- [TASK OBJECTIVE]: Exactly the lines below from the line with "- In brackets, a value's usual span" through the line with "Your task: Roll" must make up the answer, both ends included and pictures left out.

- [DATA SHOWN]:
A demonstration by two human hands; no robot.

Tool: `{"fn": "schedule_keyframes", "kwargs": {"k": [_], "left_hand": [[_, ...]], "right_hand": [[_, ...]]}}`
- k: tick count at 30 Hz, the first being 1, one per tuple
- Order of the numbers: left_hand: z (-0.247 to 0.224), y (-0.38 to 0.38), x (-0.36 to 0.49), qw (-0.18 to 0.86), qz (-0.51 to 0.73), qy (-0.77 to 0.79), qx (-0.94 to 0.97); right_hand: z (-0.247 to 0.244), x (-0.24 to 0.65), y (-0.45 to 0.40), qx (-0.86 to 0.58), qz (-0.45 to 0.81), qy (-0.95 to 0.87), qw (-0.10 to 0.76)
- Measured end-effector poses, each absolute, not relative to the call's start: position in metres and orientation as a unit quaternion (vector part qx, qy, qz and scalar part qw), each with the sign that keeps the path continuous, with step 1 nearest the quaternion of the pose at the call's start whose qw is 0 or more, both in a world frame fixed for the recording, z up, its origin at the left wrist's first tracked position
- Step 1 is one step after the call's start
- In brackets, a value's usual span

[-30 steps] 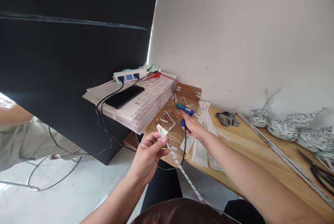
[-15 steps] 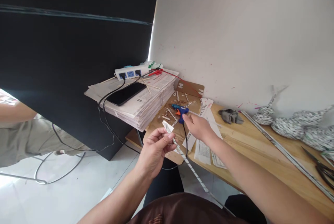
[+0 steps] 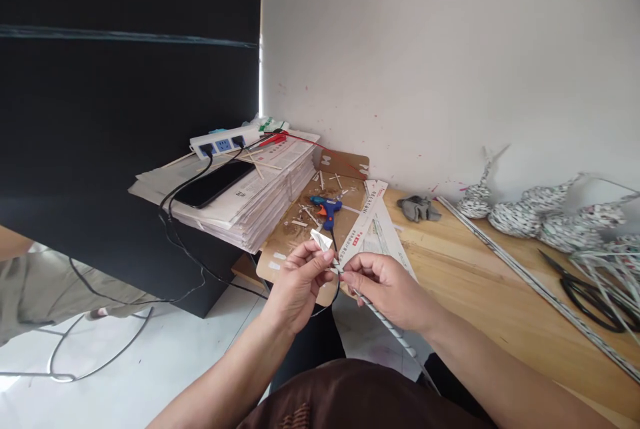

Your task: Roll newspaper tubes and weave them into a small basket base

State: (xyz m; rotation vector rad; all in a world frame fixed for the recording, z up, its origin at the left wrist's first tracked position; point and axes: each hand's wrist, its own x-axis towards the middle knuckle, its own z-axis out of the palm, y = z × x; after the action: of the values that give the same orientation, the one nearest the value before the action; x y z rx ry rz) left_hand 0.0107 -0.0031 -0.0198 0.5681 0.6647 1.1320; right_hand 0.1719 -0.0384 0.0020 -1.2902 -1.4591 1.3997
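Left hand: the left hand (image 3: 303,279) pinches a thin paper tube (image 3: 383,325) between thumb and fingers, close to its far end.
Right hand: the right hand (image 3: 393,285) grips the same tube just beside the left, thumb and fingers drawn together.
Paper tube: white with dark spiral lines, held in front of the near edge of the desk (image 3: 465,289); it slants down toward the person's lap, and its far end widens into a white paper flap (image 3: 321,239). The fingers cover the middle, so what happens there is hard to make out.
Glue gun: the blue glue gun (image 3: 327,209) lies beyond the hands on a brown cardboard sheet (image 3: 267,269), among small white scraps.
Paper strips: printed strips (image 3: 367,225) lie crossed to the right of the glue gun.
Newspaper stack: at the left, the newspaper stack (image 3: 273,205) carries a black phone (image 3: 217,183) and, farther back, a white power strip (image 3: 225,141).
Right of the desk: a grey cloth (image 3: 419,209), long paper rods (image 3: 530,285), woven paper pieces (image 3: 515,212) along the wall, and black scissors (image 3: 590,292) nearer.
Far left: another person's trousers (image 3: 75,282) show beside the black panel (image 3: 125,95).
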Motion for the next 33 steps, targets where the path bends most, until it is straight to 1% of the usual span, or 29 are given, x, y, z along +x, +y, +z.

- [REPLY]:
- In brackets, a value's usual span

[-30 steps] 
[-15 steps] 
[+0 steps] 

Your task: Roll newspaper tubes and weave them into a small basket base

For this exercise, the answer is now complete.